CNN (full results):
Americans agree with the Afghanistan policy Barack Obama announced on Tuesday night at West Point in large measure because they agree with the arguments the president made in that speech, according to a new national poll.
In his prime time address at the U.S. Military Academy, where Obama spelled out his decision to send an additional 30,000 U.S. troops to the war, the president stressed that America's safety and security are at stake in Afghanistan. A CNN/Opinion Research Corporation national survey released Sunday morning indicates 64 percent of Americans agree with the president, with one in three saying the country's safety and security is not at stake in Afghanistan. According to the poll, 63 percent of people questioned also agree with Obama that the U.S. action in Afghanistan is morally justified.
"That's one major way that Afghanistan is different from Iraq in the public's mind," says CNN Polling Director Keating Holland. "At the time of the Iraq surge in 2007, most Americans questioned whether that war was justified."

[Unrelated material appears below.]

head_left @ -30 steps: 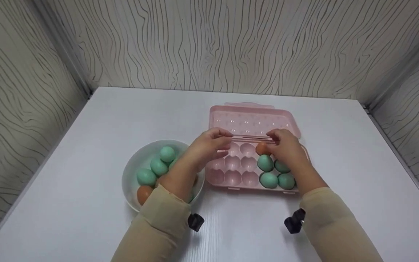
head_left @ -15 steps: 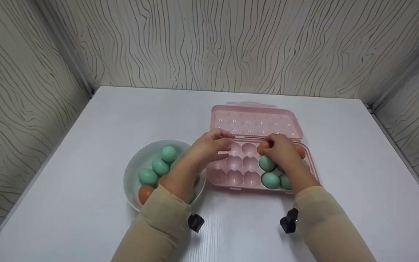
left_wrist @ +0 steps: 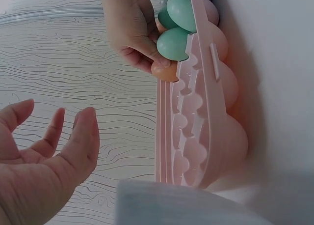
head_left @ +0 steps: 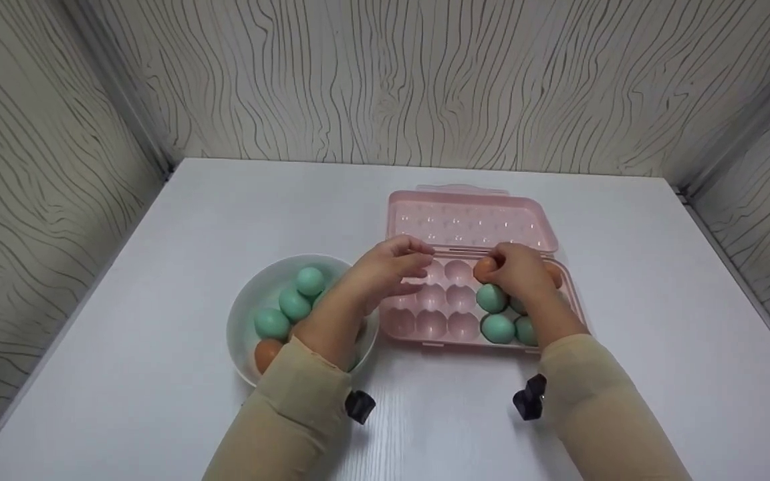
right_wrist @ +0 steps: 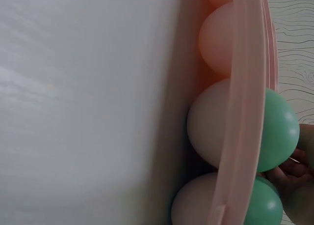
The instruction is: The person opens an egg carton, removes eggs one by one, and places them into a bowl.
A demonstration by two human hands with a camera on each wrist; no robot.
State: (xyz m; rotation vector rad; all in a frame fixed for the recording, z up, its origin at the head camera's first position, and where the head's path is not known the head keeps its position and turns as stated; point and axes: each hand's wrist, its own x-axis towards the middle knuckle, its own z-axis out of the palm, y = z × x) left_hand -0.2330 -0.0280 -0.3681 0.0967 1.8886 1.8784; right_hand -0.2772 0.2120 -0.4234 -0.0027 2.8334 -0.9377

The president met with military and civilian advisers for three months before announcing his Afghanistan decision. Obama said he needed that time to review the options available. Did he take too long to decide? Fifty-six percent say no, with 43 percent feeling three months was not necessary.But Obama also said that his objectives in Afghanistan included preventing terrorists from re-establishing a base of operations in that country and establish a stable government that the terrorists will not be able to overthrow. The poll indicates less than four in ten believe that those goals will be reached.
"As a result, nearly six in ten say defeat is possible, but an equal number also say victory is possible. Most Americans think a stalemate is the likeliest outcome, something that may make an exit strategy harder to implement if that prediction comes true," adds Holland.
Forty-two percent of people questioned in the poll say they watched the president's Tuesday night address on Afghanistan. Of those who viewed the speech, 34 percent say it makes them more likely to support Obama's polices on Afghanistan, 16 percent said the address makes them less likely to back Obama's strategy, and 50 percent said it had no effect.